(YOUR OBJECTIVE) The complete data, repeated exactly, should form your response.
********************
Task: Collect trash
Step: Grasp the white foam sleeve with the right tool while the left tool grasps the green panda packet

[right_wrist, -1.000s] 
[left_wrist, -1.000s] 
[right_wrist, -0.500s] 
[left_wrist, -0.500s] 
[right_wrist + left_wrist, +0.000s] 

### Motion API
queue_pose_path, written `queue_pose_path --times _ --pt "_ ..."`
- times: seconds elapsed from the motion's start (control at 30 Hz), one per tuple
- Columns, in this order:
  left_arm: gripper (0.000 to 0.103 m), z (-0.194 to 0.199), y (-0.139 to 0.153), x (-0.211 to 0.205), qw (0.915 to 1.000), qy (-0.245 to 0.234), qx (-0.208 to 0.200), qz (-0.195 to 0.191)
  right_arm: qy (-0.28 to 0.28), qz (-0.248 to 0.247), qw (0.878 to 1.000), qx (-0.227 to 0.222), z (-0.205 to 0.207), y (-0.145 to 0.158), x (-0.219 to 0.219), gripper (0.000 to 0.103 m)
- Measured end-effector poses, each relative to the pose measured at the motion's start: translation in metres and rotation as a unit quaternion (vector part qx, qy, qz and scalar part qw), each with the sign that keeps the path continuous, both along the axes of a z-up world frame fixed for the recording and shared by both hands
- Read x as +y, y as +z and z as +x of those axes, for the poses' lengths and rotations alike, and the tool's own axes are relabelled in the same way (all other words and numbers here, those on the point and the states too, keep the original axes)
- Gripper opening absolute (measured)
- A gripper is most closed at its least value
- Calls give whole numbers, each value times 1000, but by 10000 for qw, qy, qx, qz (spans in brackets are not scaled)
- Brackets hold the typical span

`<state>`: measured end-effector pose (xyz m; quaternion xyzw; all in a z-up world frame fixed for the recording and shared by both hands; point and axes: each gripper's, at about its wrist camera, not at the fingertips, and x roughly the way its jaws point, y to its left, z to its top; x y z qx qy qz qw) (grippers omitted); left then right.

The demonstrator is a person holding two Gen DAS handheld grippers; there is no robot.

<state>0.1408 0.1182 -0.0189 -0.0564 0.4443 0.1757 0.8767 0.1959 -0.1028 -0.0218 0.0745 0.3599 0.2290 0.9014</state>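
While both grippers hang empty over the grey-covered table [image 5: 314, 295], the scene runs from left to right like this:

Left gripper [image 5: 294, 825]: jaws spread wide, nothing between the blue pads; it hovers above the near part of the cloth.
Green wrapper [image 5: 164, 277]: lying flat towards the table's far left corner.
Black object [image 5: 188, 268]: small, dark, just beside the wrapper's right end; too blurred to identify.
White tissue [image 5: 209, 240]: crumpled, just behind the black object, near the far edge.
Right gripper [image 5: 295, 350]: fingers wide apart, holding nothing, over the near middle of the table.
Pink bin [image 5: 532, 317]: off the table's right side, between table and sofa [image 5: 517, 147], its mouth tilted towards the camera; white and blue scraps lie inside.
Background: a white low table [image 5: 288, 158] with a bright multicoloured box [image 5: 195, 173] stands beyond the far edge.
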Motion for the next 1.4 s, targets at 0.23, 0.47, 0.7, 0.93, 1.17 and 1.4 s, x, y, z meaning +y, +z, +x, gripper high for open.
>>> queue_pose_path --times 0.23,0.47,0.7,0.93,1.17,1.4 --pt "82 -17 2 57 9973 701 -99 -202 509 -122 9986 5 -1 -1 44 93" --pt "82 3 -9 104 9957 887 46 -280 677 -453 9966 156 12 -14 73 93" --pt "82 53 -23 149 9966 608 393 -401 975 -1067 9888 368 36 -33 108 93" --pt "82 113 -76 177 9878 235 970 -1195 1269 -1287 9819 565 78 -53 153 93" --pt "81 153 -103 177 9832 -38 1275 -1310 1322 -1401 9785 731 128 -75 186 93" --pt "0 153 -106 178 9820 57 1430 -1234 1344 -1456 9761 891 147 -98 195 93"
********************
(TASK OUTPUT)
Task: Collect trash
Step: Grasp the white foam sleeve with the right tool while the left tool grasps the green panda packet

[right_wrist, -1.000s] 
[left_wrist, -1.000s] 
[right_wrist, -0.500s] 
[left_wrist, -0.500s] 
[right_wrist + left_wrist, +0.000s] 

### Motion API
queue_pose_path, written `queue_pose_path --times _ --pt "_ ..."`
- times: seconds elapsed from the motion's start (control at 30 Hz), one per tuple
- Columns, in this order:
  left_arm: gripper (0.000 to 0.103 m), z (-0.194 to 0.199), y (-0.139 to 0.153), x (-0.211 to 0.205), qw (0.915 to 1.000), qy (-0.245 to 0.234), qx (-0.208 to 0.200), qz (-0.195 to 0.191)
  right_arm: qy (-0.28 to 0.28), qz (-0.248 to 0.247), qw (0.878 to 1.000), qx (-0.227 to 0.222), z (-0.205 to 0.207), y (-0.145 to 0.158), x (-0.219 to 0.219), gripper (0.000 to 0.103 m)
- Measured end-effector poses, each relative to the pose measured at the motion's start: translation in metres and rotation as a unit quaternion (vector part qx, qy, qz and scalar part qw), each with the sign that keeps the path continuous, both along the axes of a z-up world frame fixed for the recording and shared by both hands
- Read x as +y, y as +z and z as +x of those axes, for the poses' lengths and rotations alike, and the tool's own axes are relabelled in the same way (all other words and numbers here, those on the point and the states too, keep the original axes)
- Gripper opening absolute (measured)
- A gripper is most closed at its least value
- Calls give whole numbers, each value times 1000, but by 10000 for qw, qy, qx, qz (spans in brackets are not scaled)
- Brackets hold the typical span

`<state>`: measured end-effector pose (xyz m; quaternion xyzw; all in a z-up world frame fixed for the recording and shared by both hands; point and axes: each gripper's, at about its wrist camera, not at the fingertips, and x roughly the way its jaws point, y to its left, z to its top; x y z qx qy qz qw) (grippers omitted); left then right.

The demonstrator is a person holding two Gen DAS handheld grippers; there is no robot.

<state>0.1408 0.1182 -0.0189 -0.0564 0.4443 0.1757 0.8767 0.1959 -0.1028 -0.0218 0.0745 0.3599 0.2290 0.9014</state>
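While both grippers hang empty over the grey-covered table [image 5: 314, 295], the scene runs from left to right like this:

Left gripper [image 5: 294, 825]: jaws spread wide, nothing between the blue pads; it hovers above the near part of the cloth.
Green wrapper [image 5: 164, 277]: lying flat towards the table's far left corner.
Black object [image 5: 188, 268]: small, dark, just beside the wrapper's right end; too blurred to identify.
White tissue [image 5: 209, 240]: crumpled, just behind the black object, near the far edge.
Right gripper [image 5: 295, 350]: fingers wide apart, holding nothing, over the near middle of the table.
Pink bin [image 5: 532, 317]: off the table's right side, between table and sofa [image 5: 517, 147], its mouth tilted towards the camera; white and blue scraps lie inside.
Background: a white low table [image 5: 288, 158] with a bright multicoloured box [image 5: 195, 173] stands beyond the far edge.
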Motion for the next 1.4 s, targets at 0.23, 0.47, 0.7, 0.93, 1.17 and 1.4 s, x, y, z meaning +y, +z, +x, gripper high for open.
>>> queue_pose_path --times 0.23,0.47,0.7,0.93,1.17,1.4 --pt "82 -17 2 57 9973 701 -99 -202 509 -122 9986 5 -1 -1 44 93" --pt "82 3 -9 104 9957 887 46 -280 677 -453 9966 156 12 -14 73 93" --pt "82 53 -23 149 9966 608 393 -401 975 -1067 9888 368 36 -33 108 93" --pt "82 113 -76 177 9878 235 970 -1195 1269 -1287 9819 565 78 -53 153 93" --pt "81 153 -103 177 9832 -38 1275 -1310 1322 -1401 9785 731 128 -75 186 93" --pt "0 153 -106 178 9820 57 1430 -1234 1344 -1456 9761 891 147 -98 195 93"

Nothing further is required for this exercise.